We next examined whether transcription co‐activators are differentially recruited to E1, E2 and E3 regions. Transcription co‐activators are generally classified into two families: (a) chromatin remodelling or modifying enzymes (e.g., histone acetyltransferases (HATs) SRC1 and p300) and (b) the Mediator complex that functions to bridge transcription factors with preinitiation complex (PIC), and regulates the assembly and function of PIC (Malik and Roeder, 2005; Taatjes, 2010). We first examined SRC1, p300 and the Mediator complex subunits MED1 and MED17 protein levels using western blot analysis. Levels of SRC1, p300 and MED17 protein were similar between LNCaP and PC‐3 cells, whereas MED1 protein level was significantly higher in PC‐3 cells versus LNCaP cells (Supplementary Figure S3A). To examine the recruitment of SRC1, p300, MED1 and MED17 to E1, E2 and E3 regions in LNCaP and PC‐3 cells, ChIP assays were performed, both in the presence and absence of hormone. While the levels of SRC1 and p300 on E1, E2, E3, the UBE2C promoter and the control region were similar or even lower in PC‐3 compared with LNCaP, significantly higher levels of MED1 and/or MED17 (>1.5‐fold) was observed on E1, E2‐a, E3‐a and the promoter region but not on the control region in the absence and/or presence of DHT (Figure 2E; Supplementary Figure S3D). Consistent with the notion that Mediator facilitates the recruitment of RNA polymerase II (Pol II) and TATA binding protein (TBP) to target gene promoter regions (Malik and Roeder, 2005; Taatjes, 2010), we found higher levels of Pol II (>2‐fold), phosphorylated Pol II (>2‐fold) and TBP (>1.5‐fold) occupancy at the UBE2C promoter in PC‐3 compared with LNCaP in the presence or absence of androgen (Figure 2F; Supplementary Figure S3E). In agreement with previous findings showing Pol II, phosphorylated Pol II and TBP are also present at active enhancers (Louie et al, 2003; Wang et al, 2005; Kim et al, 2010), the recruitment of Pol II, phosphorylated Pol II and TBP to E1, E2 and E3 regions was also higher (>1.5‐fold) in PC‐3 cells (Figure 2F; Supplementary Figure S3E). Collectively, these data show greater recruitment of FoxA1 and Mediator to AR‐negative CRPC cell‐specific UBE2C enhancers in PC‐3 versus LNCaP, which was also correlated with increased interactions between the UBE2C enhancers and the UBE2C promoter, and enhanced PIC assembly in PC‐3 cells.

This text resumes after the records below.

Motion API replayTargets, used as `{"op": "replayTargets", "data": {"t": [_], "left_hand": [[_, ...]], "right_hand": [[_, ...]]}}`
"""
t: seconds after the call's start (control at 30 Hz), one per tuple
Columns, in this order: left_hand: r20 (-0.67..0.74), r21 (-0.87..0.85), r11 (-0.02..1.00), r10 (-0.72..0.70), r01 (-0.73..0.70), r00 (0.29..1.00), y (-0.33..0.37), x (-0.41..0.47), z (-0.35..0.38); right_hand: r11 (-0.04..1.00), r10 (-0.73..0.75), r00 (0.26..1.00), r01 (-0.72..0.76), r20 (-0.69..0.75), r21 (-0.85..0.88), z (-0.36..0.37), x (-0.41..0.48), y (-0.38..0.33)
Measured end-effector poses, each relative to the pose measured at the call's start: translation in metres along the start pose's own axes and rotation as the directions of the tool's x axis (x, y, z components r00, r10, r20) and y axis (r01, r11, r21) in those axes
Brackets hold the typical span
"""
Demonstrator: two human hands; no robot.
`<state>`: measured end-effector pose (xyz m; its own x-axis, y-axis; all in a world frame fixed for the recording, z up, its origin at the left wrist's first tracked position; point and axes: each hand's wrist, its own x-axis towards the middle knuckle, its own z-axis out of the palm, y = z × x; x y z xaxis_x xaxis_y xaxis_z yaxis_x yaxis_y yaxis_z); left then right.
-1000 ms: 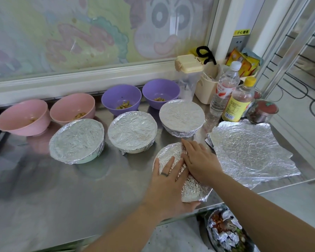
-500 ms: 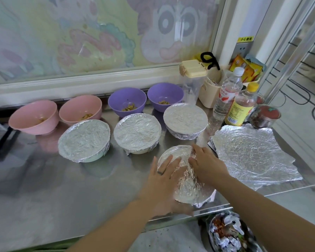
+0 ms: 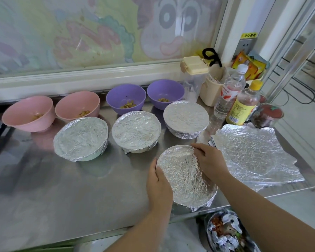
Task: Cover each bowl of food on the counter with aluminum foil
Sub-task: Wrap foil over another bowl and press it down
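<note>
A foil-covered bowl [image 3: 182,177] sits near the counter's front edge. My left hand [image 3: 158,184] cups its left rim and my right hand [image 3: 210,162] presses the foil down on its right rim. Behind it stand three more foil-covered bowls [image 3: 80,137] [image 3: 135,130] [image 3: 185,117]. At the back are two pink bowls [image 3: 27,113] [image 3: 77,104] and two purple bowls [image 3: 125,96] [image 3: 165,91], all uncovered with a little food inside. Loose foil sheets [image 3: 251,153] lie stacked flat to the right.
Two bottles [image 3: 229,93] [image 3: 244,104], a clear lidded container [image 3: 194,77], a beige caddy [image 3: 210,88] and a jar [image 3: 267,115] crowd the back right. A bin with foil scraps [image 3: 225,233] is below the steel counter's front edge [image 3: 80,239]. A window ledge runs behind.
Both hands have slid off the top of the foil to the bowl's left and right rims. The camera has shifted slightly.
</note>
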<state>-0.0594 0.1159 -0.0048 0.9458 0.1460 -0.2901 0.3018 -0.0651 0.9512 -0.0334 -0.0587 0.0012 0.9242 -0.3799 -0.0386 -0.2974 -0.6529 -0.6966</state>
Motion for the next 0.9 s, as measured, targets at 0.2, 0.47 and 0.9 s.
{"op": "replayTargets", "data": {"t": [0.2,0.47,0.9], "left_hand": [[-0.031,-0.095,0.994,-0.051,0.048,0.998,-0.001,0.0,0.003],[0.027,-0.204,0.972,-0.114,0.117,0.993,0.001,0.001,0.002],[0.188,0.04,0.999,-0.036,0.029,0.981,0.004,0.022,-0.009]], "right_hand": [[0.999,0.008,1.0,-0.008,-0.004,0.042,0.001,0.0,0.001],[0.999,0.0,1.0,0.0,-0.004,0.04,0.001,-0.001,0.0],[0.857,-0.22,0.782,0.441,0.583,-0.268,0.01,0.042,-0.062]]}}
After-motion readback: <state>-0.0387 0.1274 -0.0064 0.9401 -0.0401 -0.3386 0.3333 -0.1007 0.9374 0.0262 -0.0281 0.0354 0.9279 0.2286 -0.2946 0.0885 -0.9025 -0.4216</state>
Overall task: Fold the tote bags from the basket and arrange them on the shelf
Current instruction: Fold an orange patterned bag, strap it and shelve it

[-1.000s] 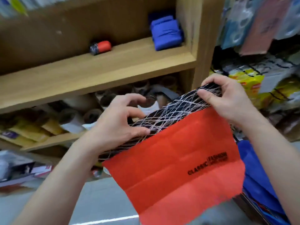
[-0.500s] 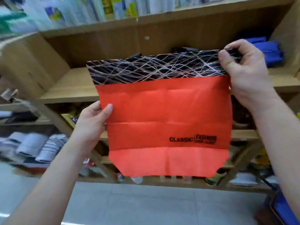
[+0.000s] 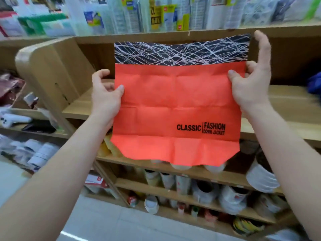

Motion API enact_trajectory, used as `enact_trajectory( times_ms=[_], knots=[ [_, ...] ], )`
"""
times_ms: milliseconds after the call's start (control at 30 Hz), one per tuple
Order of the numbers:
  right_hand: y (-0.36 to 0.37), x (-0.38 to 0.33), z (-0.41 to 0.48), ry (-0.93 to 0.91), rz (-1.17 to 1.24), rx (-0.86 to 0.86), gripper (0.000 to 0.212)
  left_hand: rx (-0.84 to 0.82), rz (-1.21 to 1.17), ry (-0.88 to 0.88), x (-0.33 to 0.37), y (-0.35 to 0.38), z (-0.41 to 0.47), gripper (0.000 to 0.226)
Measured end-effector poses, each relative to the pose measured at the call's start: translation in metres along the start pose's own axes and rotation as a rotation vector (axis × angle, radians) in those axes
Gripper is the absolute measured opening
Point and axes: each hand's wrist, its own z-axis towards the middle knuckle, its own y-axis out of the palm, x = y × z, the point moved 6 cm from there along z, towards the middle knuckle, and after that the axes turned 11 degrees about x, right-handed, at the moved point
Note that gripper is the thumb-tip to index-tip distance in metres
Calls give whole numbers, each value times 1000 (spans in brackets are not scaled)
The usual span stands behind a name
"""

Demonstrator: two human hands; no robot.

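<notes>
A: Whereabouts, the flat orange fabric tote bag (image 3: 173, 101) with the black line-patterned top band?
B: Held up, spread, in front of the light wooden shelf (image 3: 286, 103).
A: Gripped how?
B: Pinched at the left edge by the left hand (image 3: 106, 96), at the right edge by the right hand (image 3: 250, 87), thumbs in front.
</notes>
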Motion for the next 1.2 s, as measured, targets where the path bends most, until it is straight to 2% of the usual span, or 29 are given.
enact_trajectory(
  times_ms=[67,100,133,167,233,267,300,333,433,467,500,533,600,633,667,700,767,833,867,933,967,1000,1100,1133,1200],
  knots=[
    [21,11,12,-28,7,45,77,20,249,292,11,-1,7,55],
    [31,18,15,-30,5,56,76,-49,307,432,17,1,6,53],
    [42,24,19,-33,1,59,76,-206,322,486,16,7,4,47],
    [52,28,21,-38,-12,51,75,-435,337,453,10,14,-3,44],
    [71,35,22,-50,-60,9,74,-888,519,367,-18,22,-26,68],
    [80,38,21,-50,-101,-42,75,-1007,664,400,-33,22,-33,82],
    [90,42,19,-39,-167,-117,76,-1021,761,447,-44,20,-33,88],
    [99,49,17,-20,-289,-207,79,-999,786,472,-50,19,-29,83],
    [108,55,7,-65,-789,-355,83,-914,720,472,-46,20,-14,65],
    [109,46,4,-127,-787,-382,80,-898,735,508,-42,22,-9,62],
    [111,37,-1,-161,-686,-467,76,-881,770,547,-39,23,-6,58],
    [113,27,-8,-131,-513,-618,73,-866,809,570,-37,23,-2,51],
    [112,12,-36,76,-238,-1043,71,-834,843,574,-32,23,6,36],
    [109,8,-54,124,-252,-1234,71,-829,855,560,-30,22,12,31],
    [104,8,-66,126,-320,-1338,69,-843,851,526,-29,20,18,22],
    [99,14,-75,121,-381,-1347,60,-868,815,458,-30,17,27,12],
    [95,21,-77,216,-322,-1129,37,-912,647,218,-39,9,44,6],
    [90,24,-76,338,-244,-910,40,-822,452,-10,-55,3,56,15],
    [89,24,-78,393,-220,-834,41,-724,370,-54,-62,2,60,13],
    [88,27,-80,432,-200,-680,27,-514,268,1,-72,1,63,14],
    [88,28,-81,405,-205,-597,12,-440,233,50,-76,1,62,24],
    [89,28,-81,366,-246,-528,12,-392,213,99,-78,1,61,34],
    [90,27,-83,169,-411,-454,55,-372,219,289,-79,3,64,49],
    [92,24,-84,96,-448,-478,60,-402,247,356,-78,5,64,47],
    [98,25,-88,-20,-530,-553,55,-495,333,537,-77,12,62,38]
  ],
)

FoxA1 and MED1 mediated long‐range chromatin interactions between the UBE2C enhancers and the UBE2C promoter lead to UBE2C gene expression in AR‐negative CRPC cells
To investigate whether increased expression and/or binding of FoxA1 and the Mediator at the PC‐3‐specific UBE2C enhancers have a causal role in long‐range interactions between the UBE2C enhancers and the UBE2C promoter, we examined the effect of silencing of FoxA1 and MED1 on loop formation. PC‐3 cells were transfected with siFoxA1, siMED1 or siControl. Seventy‐two hours after siRNA transfection, 3C assays were performed at the UBE2C locus to measure crosslinking frequencies between PC‐3‐specific UBE2C enhancers and the UBE2C promoter. As shown in Figure 3A, FoxA1 silencing caused a modest decrease of crosslinking frequencies between E1, E2, E3 and the UBE2C promoter. However, MED1 silencing significantly decreased the interactions between E1, E2, E3 and the UBE2C promoter. Western blot analysis showed that siFoxA1 and siMED1 correspondingly decreased protein expression levels (Figure 3B), indicating that the greater silencing effect of MED1 than FoxA1 on looping formation was not due to differences in siRNA efficiency. Consistent with the notion that formation of chromatin loops is a prerequisite for transcription (Vakoc et al, 2005; Cai et al, 2006), silencing of FoxA1 or MED1 (but more notably MED1) significantly decreased UBE2C mRNA expression (Figure 3C). These findings indicated that MED1 was a crucial mediator of chromatin looping and gene expression at the UBE2C locus in AR‐negative CRPC cells.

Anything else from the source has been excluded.